## What you will do
Repeat the listing exactly, line by line.

※ ※ ※

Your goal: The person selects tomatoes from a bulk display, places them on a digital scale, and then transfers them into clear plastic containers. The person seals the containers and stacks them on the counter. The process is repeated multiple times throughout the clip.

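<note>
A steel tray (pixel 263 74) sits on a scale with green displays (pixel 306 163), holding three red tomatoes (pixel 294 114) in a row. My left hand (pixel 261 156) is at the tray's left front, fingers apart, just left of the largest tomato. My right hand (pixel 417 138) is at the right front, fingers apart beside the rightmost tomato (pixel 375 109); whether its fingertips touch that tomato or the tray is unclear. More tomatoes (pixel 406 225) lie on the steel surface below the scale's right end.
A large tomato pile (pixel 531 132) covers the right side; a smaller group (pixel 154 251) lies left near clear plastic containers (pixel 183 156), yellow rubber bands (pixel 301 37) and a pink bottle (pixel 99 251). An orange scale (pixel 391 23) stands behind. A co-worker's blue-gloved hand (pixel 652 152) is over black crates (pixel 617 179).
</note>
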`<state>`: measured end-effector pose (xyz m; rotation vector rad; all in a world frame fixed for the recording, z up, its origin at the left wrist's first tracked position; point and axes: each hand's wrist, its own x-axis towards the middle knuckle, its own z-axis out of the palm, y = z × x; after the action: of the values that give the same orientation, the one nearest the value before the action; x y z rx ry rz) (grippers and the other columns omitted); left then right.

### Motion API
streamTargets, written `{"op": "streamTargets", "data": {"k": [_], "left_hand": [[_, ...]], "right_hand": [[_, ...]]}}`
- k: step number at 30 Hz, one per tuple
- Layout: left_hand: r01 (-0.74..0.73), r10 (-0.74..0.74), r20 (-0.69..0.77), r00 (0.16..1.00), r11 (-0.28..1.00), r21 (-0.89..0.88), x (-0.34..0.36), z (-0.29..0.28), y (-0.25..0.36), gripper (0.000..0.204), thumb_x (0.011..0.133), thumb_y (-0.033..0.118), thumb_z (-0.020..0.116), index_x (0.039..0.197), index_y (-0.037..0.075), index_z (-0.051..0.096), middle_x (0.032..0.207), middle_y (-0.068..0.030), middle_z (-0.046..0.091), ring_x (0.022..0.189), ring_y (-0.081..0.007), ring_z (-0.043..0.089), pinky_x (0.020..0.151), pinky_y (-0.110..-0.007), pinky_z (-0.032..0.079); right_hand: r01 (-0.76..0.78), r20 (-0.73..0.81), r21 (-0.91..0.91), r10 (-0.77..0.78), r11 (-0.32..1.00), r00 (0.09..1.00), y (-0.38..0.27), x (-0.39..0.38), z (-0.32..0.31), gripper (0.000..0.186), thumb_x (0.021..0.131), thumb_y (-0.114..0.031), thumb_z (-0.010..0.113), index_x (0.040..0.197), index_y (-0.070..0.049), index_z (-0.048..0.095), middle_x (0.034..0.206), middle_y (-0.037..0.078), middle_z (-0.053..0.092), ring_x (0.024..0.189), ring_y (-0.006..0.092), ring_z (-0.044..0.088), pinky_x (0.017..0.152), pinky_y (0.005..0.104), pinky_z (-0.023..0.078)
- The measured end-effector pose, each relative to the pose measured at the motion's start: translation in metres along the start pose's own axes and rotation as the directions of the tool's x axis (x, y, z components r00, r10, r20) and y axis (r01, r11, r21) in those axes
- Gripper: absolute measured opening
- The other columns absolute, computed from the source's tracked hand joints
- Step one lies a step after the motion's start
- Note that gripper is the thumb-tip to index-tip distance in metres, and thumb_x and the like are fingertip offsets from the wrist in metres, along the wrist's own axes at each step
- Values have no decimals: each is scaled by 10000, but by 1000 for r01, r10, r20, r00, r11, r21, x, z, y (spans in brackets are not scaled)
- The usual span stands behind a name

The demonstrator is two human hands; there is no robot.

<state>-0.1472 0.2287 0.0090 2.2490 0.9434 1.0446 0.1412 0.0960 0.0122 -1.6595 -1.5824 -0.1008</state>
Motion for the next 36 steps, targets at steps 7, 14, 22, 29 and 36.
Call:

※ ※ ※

## Final answer
Your goal: The person selects tomatoes from a bulk display, places them on a digital scale, and then transfers them into clear plastic containers. The person seals the containers and stacks them on the counter. The process is repeated multiple times throughout the clip.

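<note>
A steel tray (pixel 263 74) sits on a scale with green displays (pixel 306 163), holding three red tomatoes (pixel 294 114) in a row. My left hand (pixel 261 156) is at the tray's left front, fingers apart, just left of the largest tomato. My right hand (pixel 417 138) is at the right front, fingers apart beside the rightmost tomato (pixel 375 109); whether its fingertips touch that tomato or the tray is unclear. More tomatoes (pixel 406 225) lie on the steel surface below the scale's right end.
A large tomato pile (pixel 531 132) covers the right side; a smaller group (pixel 154 251) lies left near clear plastic containers (pixel 183 156), yellow rubber bands (pixel 301 37) and a pink bottle (pixel 99 251). An orange scale (pixel 391 23) stands behind. A co-worker's blue-gloved hand (pixel 652 152) is over black crates (pixel 617 179).
</note>
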`<state>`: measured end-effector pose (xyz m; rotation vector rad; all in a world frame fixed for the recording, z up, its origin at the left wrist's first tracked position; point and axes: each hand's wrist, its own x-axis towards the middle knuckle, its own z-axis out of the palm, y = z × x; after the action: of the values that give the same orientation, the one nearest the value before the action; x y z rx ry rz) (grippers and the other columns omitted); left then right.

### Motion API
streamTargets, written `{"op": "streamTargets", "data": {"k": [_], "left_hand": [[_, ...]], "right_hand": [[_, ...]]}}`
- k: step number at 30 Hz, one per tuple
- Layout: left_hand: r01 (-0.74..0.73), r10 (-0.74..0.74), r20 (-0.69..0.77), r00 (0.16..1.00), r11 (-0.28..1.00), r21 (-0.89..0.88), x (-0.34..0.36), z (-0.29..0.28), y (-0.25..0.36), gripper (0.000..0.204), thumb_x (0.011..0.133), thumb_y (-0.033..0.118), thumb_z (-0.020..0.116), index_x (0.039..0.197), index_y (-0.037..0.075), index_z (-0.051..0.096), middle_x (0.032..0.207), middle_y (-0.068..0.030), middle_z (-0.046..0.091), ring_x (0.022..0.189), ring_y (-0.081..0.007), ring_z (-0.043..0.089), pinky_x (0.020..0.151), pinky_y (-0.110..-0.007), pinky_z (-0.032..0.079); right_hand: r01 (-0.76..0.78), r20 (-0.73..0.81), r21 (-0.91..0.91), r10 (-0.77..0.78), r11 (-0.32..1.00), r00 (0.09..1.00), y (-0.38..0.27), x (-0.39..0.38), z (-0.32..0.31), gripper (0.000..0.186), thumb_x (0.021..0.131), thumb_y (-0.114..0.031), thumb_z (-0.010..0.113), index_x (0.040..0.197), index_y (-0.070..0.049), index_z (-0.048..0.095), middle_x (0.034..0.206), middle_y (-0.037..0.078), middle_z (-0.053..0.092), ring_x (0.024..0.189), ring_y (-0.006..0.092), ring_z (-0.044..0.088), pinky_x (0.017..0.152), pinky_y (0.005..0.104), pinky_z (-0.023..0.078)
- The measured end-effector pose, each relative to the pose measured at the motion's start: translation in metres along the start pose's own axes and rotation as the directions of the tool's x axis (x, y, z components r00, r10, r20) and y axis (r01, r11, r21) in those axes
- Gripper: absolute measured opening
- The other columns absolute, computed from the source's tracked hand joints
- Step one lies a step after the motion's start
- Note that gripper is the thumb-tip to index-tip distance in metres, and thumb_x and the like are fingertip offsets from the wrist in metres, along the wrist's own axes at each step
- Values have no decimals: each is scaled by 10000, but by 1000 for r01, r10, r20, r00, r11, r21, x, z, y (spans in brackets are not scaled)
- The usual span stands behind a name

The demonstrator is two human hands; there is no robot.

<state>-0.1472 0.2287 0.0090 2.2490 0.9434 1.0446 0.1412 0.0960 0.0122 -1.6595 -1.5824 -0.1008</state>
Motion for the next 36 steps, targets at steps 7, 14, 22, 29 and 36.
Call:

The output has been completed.